(TASK DIRECTIONS):
What is the number of lines in the listing below that include the string "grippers"? Answer with that number alone.
□ □ □ □ □ □ □
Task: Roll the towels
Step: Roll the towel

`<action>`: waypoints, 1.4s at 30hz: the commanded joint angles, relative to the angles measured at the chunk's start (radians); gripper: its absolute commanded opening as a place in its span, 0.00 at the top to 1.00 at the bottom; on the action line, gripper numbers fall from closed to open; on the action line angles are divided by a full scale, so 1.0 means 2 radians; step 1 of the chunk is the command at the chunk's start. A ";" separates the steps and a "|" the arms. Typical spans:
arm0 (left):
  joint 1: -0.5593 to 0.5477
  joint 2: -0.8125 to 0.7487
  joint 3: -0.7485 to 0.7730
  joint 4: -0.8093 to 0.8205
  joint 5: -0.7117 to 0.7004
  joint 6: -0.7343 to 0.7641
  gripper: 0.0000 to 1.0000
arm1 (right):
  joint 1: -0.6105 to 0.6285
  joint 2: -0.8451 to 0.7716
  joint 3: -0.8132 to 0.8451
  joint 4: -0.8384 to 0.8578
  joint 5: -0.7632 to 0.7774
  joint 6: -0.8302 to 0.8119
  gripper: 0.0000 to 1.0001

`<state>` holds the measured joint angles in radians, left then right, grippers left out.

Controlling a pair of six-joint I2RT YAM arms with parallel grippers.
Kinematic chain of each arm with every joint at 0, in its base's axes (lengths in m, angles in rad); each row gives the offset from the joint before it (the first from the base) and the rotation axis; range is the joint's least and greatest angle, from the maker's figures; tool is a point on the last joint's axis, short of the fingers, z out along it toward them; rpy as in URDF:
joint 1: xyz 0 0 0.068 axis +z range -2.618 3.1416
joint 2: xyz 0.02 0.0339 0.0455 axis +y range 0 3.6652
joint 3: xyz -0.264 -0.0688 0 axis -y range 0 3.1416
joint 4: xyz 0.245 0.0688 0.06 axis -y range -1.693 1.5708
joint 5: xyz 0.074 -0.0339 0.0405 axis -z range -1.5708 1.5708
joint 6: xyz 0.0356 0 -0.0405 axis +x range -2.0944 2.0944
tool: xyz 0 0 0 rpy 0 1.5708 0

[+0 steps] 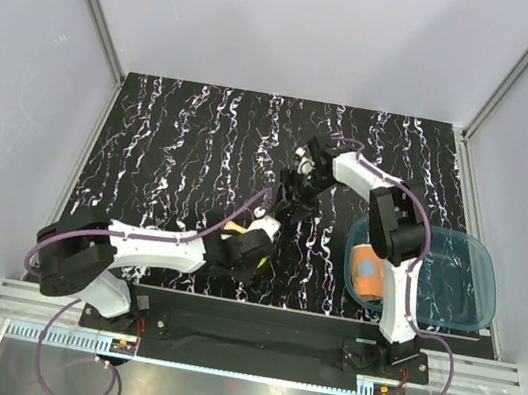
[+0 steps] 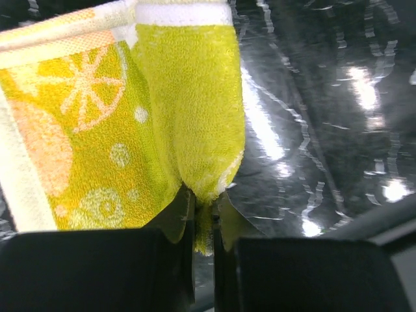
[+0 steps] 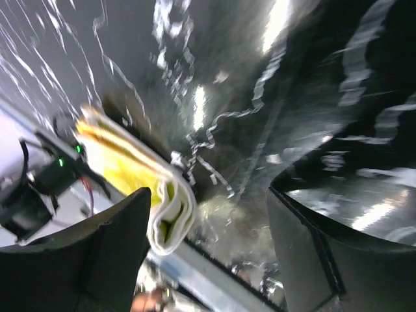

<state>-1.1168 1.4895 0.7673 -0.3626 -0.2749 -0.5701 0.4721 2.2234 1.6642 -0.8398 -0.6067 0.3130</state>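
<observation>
The yellow towel [image 2: 97, 130], with its white border and citrus print, lies partly folded on the black marbled mat. My left gripper [image 2: 203, 218] is shut on a fold of its green-yellow edge. From above, this towel [image 1: 235, 228] shows just beyond the left gripper [image 1: 250, 246]. My right gripper [image 1: 290, 194] hangs over the mat behind it, open and holding nothing. In the right wrist view the towel's folded white edge [image 3: 170, 208] lies beside the left finger [image 3: 97, 253], apart from it. The orange dotted towel [image 1: 369, 272] sits rolled in the blue tray.
The translucent blue tray [image 1: 480, 269] stands at the mat's right front, next to the right arm's base. The black marbled mat [image 1: 182, 143] is bounded by white walls at the left, right and back. A metal rail runs along the near edge.
</observation>
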 commanded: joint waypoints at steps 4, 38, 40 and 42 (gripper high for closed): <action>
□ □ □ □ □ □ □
(SOLUTION BELOW):
2